- **Your task**
The word to look for is "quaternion". Report every line of the entries below that has it.
*** Data for review ***
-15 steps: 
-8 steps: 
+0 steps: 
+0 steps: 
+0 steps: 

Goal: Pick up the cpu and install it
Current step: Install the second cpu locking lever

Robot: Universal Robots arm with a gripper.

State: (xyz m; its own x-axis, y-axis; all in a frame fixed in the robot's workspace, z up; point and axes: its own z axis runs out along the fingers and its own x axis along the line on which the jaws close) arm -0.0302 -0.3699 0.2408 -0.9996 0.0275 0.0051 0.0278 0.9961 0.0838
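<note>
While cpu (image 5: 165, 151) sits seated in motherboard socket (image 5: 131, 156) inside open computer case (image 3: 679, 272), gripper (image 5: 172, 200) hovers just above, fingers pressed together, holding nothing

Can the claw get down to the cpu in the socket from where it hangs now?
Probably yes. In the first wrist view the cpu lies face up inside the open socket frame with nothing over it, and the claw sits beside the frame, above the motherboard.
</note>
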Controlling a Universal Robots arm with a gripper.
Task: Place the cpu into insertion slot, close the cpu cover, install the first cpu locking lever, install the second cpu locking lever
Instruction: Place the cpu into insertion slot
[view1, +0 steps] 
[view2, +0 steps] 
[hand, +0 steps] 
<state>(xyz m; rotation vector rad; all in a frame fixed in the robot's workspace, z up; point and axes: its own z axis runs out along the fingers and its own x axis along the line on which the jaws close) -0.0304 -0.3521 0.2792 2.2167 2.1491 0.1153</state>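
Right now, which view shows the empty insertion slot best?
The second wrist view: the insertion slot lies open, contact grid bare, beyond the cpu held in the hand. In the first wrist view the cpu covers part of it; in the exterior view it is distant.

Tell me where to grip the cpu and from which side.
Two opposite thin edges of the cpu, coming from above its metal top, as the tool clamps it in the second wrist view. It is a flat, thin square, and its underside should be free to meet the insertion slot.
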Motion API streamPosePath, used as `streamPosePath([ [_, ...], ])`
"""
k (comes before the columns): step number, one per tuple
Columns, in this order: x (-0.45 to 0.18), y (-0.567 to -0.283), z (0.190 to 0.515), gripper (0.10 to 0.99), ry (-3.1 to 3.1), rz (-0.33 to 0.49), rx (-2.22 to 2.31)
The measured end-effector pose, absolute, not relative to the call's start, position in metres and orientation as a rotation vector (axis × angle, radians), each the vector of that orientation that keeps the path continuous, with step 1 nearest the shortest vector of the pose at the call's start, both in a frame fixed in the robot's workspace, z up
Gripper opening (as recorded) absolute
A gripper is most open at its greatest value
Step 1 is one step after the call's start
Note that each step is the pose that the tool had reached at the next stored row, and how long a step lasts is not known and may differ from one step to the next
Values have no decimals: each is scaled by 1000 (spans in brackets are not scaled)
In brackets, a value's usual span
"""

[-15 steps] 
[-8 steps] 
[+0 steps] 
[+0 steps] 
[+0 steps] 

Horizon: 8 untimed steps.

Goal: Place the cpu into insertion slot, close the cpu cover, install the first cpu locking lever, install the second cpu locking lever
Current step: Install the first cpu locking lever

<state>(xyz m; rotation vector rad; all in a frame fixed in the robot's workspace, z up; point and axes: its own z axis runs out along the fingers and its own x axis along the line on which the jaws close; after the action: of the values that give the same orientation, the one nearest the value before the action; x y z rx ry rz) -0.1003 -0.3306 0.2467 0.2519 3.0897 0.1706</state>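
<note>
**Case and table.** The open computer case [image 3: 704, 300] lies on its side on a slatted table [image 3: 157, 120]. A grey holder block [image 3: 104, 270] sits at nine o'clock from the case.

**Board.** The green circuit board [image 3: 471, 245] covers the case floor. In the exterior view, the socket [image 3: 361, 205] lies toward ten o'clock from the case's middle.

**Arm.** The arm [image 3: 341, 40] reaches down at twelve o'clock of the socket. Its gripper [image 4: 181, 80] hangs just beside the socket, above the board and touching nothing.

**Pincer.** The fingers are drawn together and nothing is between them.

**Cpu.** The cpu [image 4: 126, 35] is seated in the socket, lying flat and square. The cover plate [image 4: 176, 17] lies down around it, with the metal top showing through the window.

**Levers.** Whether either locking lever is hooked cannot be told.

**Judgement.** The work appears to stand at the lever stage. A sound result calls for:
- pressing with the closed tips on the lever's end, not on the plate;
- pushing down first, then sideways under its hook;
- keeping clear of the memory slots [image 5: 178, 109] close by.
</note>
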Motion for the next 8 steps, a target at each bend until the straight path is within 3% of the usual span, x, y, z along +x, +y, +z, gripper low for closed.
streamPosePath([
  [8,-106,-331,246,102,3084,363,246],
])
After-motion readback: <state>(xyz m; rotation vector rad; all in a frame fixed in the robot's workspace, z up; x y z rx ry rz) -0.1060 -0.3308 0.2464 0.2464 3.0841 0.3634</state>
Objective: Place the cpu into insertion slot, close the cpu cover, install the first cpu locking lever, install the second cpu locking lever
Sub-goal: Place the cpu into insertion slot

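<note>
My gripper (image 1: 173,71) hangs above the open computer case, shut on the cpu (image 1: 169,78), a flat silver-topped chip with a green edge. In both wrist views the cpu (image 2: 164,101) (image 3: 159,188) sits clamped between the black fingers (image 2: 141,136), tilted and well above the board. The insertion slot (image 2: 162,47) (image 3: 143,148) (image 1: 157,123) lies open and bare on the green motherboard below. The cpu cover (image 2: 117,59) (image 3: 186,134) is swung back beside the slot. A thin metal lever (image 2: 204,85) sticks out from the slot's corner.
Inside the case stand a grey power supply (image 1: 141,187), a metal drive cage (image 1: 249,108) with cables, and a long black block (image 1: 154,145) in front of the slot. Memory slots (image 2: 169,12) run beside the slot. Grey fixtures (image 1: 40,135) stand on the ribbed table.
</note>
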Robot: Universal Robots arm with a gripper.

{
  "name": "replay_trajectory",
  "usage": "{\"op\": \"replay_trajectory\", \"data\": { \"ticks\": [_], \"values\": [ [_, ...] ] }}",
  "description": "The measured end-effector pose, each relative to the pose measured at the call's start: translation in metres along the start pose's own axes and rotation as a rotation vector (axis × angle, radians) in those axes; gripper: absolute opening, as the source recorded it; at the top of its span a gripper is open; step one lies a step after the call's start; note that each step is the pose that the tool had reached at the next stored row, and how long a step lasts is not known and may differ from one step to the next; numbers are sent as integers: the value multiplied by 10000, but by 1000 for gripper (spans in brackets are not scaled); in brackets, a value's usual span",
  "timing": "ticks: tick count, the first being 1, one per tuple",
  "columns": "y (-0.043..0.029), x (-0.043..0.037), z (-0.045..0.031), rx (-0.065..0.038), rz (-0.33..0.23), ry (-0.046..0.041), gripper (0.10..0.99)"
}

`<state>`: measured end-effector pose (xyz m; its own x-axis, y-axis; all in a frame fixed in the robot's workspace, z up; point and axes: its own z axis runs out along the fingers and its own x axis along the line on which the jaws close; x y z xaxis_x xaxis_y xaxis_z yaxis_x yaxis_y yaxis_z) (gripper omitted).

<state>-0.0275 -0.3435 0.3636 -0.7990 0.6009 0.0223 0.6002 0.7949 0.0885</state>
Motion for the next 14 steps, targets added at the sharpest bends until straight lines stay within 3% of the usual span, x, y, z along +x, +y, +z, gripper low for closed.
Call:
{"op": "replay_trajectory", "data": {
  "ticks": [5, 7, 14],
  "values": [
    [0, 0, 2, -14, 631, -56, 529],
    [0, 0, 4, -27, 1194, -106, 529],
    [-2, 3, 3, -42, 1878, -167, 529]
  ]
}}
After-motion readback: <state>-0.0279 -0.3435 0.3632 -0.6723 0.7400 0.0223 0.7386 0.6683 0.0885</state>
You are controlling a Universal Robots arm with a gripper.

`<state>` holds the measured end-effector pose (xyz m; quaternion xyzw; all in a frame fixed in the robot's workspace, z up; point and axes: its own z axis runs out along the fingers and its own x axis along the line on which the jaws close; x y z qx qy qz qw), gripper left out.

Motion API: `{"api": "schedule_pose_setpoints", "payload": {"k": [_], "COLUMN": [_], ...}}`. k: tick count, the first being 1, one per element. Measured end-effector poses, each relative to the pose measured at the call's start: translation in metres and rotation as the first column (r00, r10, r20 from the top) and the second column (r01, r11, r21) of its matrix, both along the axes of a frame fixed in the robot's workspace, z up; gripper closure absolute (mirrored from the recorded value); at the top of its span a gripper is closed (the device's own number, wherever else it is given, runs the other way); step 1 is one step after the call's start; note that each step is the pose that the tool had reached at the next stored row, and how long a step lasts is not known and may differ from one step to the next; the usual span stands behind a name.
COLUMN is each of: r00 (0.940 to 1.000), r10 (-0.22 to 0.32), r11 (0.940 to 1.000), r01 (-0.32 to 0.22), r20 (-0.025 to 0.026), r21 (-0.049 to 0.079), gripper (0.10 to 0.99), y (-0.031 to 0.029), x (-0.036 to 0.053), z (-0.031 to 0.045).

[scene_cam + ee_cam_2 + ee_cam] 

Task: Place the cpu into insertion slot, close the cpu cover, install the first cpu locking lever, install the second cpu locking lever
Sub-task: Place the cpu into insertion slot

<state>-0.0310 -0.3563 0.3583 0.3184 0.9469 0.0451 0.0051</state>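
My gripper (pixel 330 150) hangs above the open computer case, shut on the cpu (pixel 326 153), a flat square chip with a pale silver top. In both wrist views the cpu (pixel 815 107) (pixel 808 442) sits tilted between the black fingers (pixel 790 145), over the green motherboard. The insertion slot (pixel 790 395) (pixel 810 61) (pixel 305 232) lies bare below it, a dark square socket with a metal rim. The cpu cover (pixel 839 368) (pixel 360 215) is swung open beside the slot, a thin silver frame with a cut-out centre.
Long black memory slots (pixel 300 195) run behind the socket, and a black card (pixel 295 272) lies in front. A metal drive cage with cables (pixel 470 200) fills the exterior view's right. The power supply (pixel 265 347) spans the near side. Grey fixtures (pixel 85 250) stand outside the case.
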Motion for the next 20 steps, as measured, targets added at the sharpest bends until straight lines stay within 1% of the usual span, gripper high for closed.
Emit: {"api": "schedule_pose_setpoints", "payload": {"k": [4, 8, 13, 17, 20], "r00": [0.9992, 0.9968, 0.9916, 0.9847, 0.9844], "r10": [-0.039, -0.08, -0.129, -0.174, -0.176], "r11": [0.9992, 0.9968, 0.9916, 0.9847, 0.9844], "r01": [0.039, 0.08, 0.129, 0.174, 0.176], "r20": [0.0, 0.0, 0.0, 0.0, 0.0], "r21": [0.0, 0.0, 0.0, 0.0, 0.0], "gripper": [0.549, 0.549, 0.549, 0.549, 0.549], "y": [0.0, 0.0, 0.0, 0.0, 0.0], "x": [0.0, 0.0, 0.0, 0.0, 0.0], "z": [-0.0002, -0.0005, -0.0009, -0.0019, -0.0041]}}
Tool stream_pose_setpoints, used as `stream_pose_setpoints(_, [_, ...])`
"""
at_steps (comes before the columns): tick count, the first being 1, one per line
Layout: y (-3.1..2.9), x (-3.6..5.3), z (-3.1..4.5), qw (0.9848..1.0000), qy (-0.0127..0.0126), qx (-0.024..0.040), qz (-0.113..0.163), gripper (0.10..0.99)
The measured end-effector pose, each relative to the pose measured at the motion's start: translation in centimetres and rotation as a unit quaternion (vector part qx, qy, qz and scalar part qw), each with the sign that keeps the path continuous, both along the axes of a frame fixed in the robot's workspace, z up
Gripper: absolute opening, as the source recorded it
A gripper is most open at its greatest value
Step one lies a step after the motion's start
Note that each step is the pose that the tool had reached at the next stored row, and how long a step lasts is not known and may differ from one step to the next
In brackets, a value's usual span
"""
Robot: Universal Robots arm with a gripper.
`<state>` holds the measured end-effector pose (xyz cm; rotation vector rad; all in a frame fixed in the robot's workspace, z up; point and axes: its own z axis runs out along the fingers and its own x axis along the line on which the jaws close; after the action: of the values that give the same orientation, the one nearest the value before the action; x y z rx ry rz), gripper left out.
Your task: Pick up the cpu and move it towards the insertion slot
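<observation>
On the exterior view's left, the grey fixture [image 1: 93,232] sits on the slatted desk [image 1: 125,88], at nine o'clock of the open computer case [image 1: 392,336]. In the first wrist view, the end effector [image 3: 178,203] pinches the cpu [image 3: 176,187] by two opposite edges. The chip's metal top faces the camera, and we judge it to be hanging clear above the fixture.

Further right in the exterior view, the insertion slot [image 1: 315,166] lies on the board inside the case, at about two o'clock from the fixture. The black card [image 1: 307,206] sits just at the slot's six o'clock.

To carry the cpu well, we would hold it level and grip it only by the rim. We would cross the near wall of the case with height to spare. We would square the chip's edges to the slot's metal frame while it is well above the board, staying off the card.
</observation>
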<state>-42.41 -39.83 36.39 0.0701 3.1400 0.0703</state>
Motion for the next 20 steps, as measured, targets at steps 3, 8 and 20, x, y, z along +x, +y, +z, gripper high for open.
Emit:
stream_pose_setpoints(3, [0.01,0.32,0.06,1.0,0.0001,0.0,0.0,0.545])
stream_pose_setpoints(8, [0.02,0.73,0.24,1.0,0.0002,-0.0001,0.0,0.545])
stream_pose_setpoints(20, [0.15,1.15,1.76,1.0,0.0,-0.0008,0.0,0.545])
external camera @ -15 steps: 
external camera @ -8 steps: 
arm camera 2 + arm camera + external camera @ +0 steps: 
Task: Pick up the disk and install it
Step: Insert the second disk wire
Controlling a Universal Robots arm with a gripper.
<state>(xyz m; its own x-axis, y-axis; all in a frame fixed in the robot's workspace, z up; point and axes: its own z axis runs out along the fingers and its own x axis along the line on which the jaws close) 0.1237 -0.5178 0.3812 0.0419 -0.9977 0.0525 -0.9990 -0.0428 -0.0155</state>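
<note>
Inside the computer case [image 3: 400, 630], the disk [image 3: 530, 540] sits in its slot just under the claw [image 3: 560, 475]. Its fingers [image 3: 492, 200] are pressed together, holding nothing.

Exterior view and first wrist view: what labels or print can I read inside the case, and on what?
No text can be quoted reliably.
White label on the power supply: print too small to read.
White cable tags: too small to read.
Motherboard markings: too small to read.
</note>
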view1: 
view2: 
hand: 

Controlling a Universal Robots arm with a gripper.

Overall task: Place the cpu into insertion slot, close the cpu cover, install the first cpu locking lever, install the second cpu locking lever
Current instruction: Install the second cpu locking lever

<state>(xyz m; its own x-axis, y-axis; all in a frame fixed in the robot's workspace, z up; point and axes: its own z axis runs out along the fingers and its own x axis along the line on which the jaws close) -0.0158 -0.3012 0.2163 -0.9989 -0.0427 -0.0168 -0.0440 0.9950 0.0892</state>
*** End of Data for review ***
- **Task output**
`<state>` holds the measured end-effector pose (xyz m; quaternion xyzw; all in a frame fixed in the robot's workspace, z up; point and axes: its own z axis runs out along the fingers and its own x axis along the line on which the jaws close; x y z qx qy qz qw), gripper left out.
The measured end-effector pose, each relative to the pose measured at the motion's start: translation in centimetres and rotation as a unit quaternion (vector part qx, qy, qz and scalar part qw), each with the sign that keeps the path continuous, both along the axes of a frame fixed in the robot's workspace, z up

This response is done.